目的 一种阿片类药物相关遗忘综合征 (OAS) 的特征是急性发作性记忆丧失和双侧海马信号异常,在阿片类药物使用史的背景下,最显着的是芬太尼。然而,迄今为止,尚无病例定义可帮助神经科医生和其他临床医生识别该综合征。包括神经科医生在内的多学科医生合作,使用已发表在医学文献中或在会议上发表的病例提出 OAS 的诊断标准。方法 根据脑成像结果和支持阿片类药物使用的历史或分析测试,将病例分为确诊、可能或可能。通过与公共卫生当局的讨论和对 PubMed 的系统搜索来确定已发表的文章和演示文稿。包括截至 2019 年 11 月的文章、摘要或海报,这些文章、摘要或海报介绍了与双侧海马损伤相关的影像学和/或先前使用阿片类药物或其他物质的新发遗忘综合征的病例报告或病例系列。计算符合确诊、可能或可能标准的病例百分比。结果 来自所有来源的 23 篇出版物符合纳入标准,占 40 个独特案例。根据 OAS 的病例定义,50% (20/40) 被确认,25% (10/40) 是可能的,25% (10/40) 是可能的。结论 制定有效的、正式的 OAS 病例定义可以帮助神经科医生和其他临床医生评估健忘症和阿片类药物使用史的患者。截至 2019 年 11 月的摘要或海报展示了与双侧海马损伤相关的影像学和/或先前使用阿片类药物或其他物质的新发遗忘综合征的病例报告或病例系列。计算符合确诊、可能或可能标准的病例百分比。结果 来自所有来源的 23 篇出版物符合纳入标准,占 40 个独特案例。
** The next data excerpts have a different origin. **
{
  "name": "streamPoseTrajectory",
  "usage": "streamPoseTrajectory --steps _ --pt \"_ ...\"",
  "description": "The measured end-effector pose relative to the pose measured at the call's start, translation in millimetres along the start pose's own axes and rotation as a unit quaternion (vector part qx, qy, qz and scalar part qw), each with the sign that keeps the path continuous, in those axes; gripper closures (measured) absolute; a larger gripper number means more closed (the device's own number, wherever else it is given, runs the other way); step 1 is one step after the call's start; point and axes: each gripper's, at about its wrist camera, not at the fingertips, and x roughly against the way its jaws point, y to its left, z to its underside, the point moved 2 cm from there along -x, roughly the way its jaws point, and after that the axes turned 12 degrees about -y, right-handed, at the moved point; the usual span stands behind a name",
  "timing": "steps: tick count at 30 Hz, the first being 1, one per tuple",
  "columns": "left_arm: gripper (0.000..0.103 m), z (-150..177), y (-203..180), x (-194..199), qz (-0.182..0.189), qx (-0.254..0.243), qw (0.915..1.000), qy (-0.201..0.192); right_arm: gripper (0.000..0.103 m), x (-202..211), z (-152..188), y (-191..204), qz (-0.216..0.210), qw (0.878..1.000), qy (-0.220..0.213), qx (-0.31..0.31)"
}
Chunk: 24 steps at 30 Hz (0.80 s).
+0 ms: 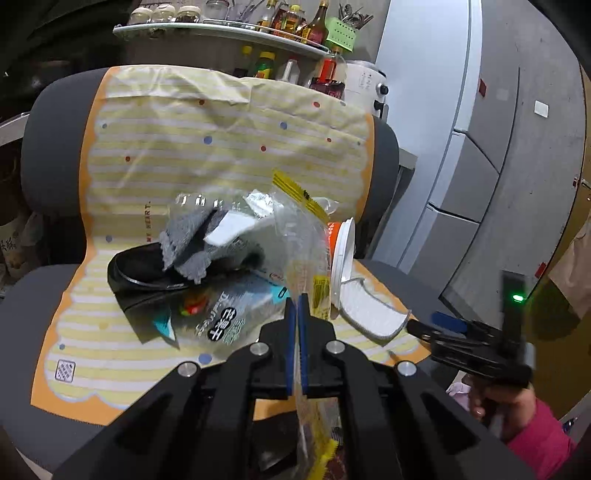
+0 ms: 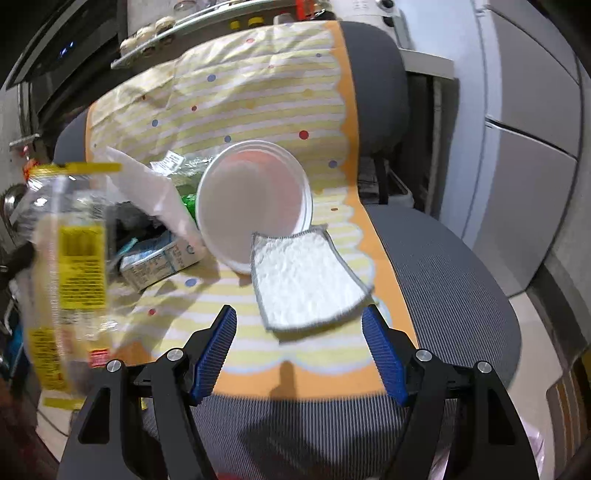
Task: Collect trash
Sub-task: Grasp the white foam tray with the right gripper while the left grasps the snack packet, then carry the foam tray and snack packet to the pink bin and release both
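On a grey chair covered by a yellow-striped mat [image 1: 184,158] lies a heap of trash. My left gripper [image 1: 297,300] is shut on a clear plastic bag with yellow labels [image 1: 308,236], which hangs lifted above the heap; the bag [image 2: 74,258] fills the left of the right wrist view. My right gripper [image 2: 299,312] stands open just short of a white cloth with a grey edge [image 2: 306,277], nothing between its fingers. In the left wrist view the right gripper [image 1: 424,324] sits beside that cloth [image 1: 369,310]. A white plastic bowl [image 2: 255,195] lies tipped behind the cloth.
A black shoe [image 1: 147,273] under a grey rag [image 1: 192,243], a printed wrapper [image 1: 221,317] and a small carton [image 2: 155,262] share the seat. A shelf of bottles [image 1: 258,33] stands behind the chair, grey cabinets [image 2: 524,147] to the right. A pink-sleeved hand [image 1: 532,424] holds the right gripper.
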Motion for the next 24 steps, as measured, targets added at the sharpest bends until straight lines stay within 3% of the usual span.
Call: streamPoseTrajectory --steps 5,11,13,15,16,17,19,24 --pt "0.103 7 9 -20 -0.008 0.012 0.9997 0.018 0.033 -43 -3 -7 0.012 0.999 0.028 0.017" --pt "0.103 15 19 -31 -0.017 0.018 0.9992 0.030 0.034 -69 18 -10 0.018 0.995 0.084 0.045" --pt "0.103 15 20 -31 -0.015 0.018 0.9993 0.031 0.042 -64 22 -6 0.018 0.995 0.075 0.058" --pt "0.103 16 18 -30 -0.015 0.016 0.9993 0.031 0.071 -57 24 -3 0.006 0.996 0.073 0.052" --pt "0.103 17 18 -30 -0.013 0.015 0.9993 0.032 0.076 -54 25 -3 0.005 0.996 0.071 0.051" --pt "0.103 17 17 -30 -0.012 0.015 0.9993 0.032 0.090 -53 25 -2 0.003 0.996 0.070 0.046" --pt "0.103 19 14 -27 -0.011 0.013 0.9993 0.034 0.093 -45 22 -4 -0.009 0.998 0.061 0.023" --pt "0.103 10 0 -7 0.004 0.008 0.9999 0.013 0.094 20 -17 -10 -0.009 1.000 -0.030 -0.007"
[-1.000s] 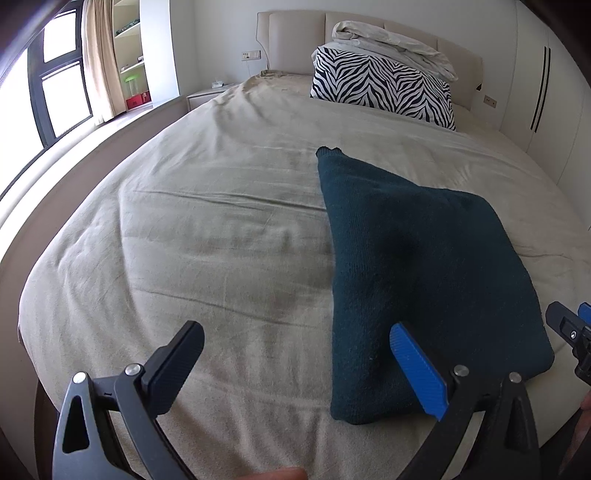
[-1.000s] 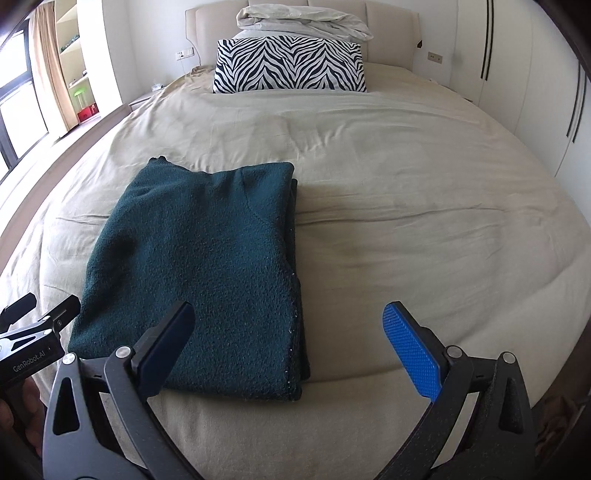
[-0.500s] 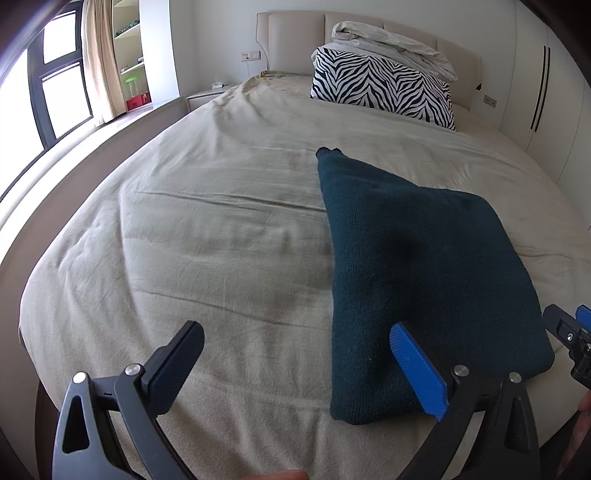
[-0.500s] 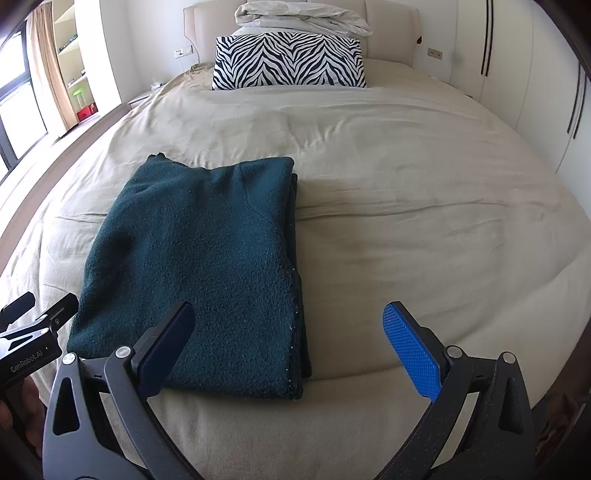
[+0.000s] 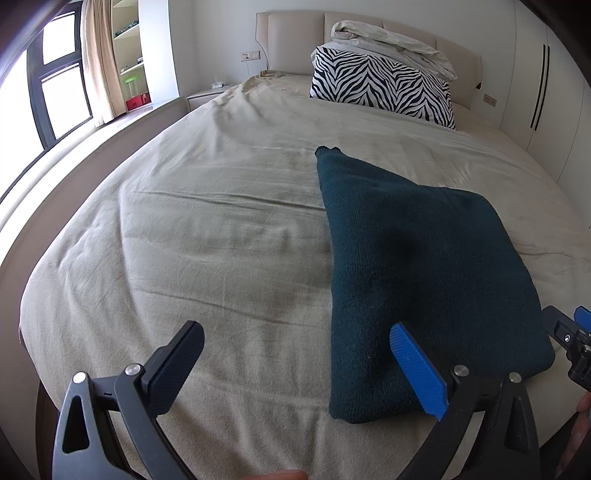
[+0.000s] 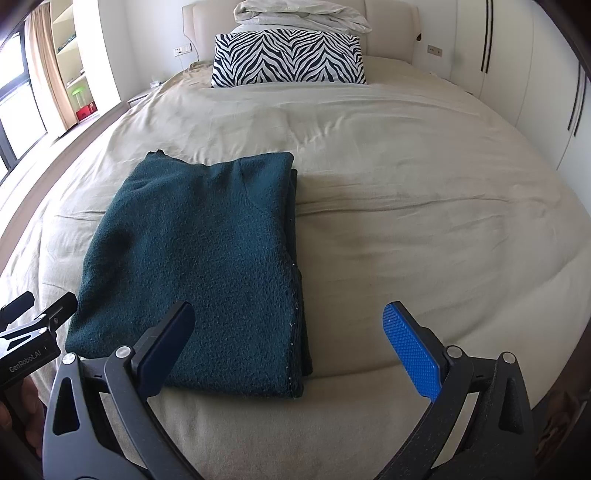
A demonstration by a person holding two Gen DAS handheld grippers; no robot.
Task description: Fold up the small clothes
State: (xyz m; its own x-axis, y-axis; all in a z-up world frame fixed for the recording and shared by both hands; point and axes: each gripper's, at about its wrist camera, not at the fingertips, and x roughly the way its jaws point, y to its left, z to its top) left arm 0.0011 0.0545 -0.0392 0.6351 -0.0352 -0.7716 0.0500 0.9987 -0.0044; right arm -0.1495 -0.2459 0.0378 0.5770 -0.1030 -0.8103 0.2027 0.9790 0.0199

根据 OAS 的病例定义,50% (20/40) 被确认,25% (10/40) 是可能的,25% (10/40) 是可能的。结论 制定有效的、正式的 OAS 病例定义可以帮助神经科医生和其他临床医生评估健忘症和阿片类药物使用史的患者。截至 2019 年 11 月的摘要或海报展示了与双侧海马损伤相关的影像学和/或先前使用阿片类药物或其他物质的新发遗忘综合征的病例报告或病例系列。计算符合确诊、可能或可能标准的病例百分比。结果 来自所有来源的 23 篇出版物符合纳入标准,占 40 个独特案例。根据 OAS 的病例定义,50% (20/40) 被确认,25% (10/40) 是可能的,25% (10/40) 是可能的。结论 制定有效的、正式的 OAS 病例定义可以帮助神经科医生和其他临床医生评估健忘症和阿片类药物使用史的患者。